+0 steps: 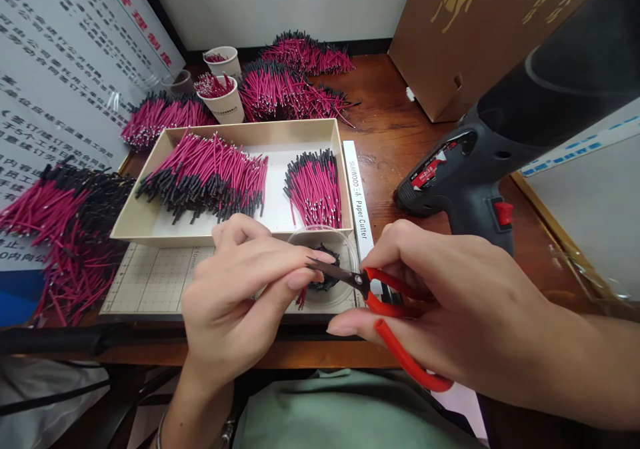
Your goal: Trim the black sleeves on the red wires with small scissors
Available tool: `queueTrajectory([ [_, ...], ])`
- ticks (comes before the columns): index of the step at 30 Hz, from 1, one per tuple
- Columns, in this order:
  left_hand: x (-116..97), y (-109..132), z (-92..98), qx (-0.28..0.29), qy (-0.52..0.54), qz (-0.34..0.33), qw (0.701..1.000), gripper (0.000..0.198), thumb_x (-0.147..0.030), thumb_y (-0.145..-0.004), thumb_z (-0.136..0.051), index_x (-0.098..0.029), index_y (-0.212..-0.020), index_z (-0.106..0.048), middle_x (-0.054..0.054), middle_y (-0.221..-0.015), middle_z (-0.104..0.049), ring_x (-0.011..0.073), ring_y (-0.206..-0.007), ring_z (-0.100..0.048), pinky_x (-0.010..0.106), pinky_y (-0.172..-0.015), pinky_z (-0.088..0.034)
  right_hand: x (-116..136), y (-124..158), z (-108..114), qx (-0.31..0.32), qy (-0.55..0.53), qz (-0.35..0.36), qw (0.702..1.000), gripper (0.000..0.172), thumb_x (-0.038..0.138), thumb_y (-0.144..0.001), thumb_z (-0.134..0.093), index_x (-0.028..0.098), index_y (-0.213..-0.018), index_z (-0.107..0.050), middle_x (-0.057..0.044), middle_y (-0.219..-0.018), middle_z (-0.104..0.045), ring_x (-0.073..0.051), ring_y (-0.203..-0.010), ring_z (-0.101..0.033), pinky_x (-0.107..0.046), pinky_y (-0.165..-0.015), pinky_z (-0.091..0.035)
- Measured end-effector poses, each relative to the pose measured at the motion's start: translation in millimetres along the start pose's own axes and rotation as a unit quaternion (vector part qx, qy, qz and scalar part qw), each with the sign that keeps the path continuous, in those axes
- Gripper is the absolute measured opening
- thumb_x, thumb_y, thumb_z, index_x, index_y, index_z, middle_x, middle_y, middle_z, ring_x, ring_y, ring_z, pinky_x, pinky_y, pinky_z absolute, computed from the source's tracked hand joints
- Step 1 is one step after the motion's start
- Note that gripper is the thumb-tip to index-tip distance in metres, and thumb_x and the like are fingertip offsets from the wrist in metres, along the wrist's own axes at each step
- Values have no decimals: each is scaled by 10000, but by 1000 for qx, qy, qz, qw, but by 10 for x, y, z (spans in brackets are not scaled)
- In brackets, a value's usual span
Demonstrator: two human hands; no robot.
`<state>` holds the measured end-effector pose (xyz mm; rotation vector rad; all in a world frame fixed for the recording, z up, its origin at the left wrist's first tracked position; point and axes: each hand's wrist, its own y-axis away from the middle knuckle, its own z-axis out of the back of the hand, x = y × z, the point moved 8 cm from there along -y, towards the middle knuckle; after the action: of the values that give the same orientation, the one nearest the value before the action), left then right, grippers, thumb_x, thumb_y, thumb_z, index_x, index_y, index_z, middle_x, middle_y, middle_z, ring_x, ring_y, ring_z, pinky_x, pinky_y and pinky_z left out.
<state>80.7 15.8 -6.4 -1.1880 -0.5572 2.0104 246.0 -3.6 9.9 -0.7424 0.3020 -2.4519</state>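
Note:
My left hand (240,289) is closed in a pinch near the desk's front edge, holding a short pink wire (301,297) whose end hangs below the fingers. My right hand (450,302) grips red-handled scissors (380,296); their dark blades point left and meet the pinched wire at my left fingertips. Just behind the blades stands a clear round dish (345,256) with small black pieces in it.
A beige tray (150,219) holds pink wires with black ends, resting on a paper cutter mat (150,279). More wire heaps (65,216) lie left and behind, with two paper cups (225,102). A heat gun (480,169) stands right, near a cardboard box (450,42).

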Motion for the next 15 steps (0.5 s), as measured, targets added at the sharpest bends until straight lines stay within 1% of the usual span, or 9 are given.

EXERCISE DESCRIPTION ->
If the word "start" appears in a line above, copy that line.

EXPECTED OUTPUT ->
- Measured end-effector poses, each relative to the pose measured at the motion's start: translation in millimetres along the start pose's own axes and rotation as a unit quaternion (vector part qx, qy, qz and scalar part qw), each with the sign that keeps the path continuous, in those axes
- Step 1 is one step after the motion's start

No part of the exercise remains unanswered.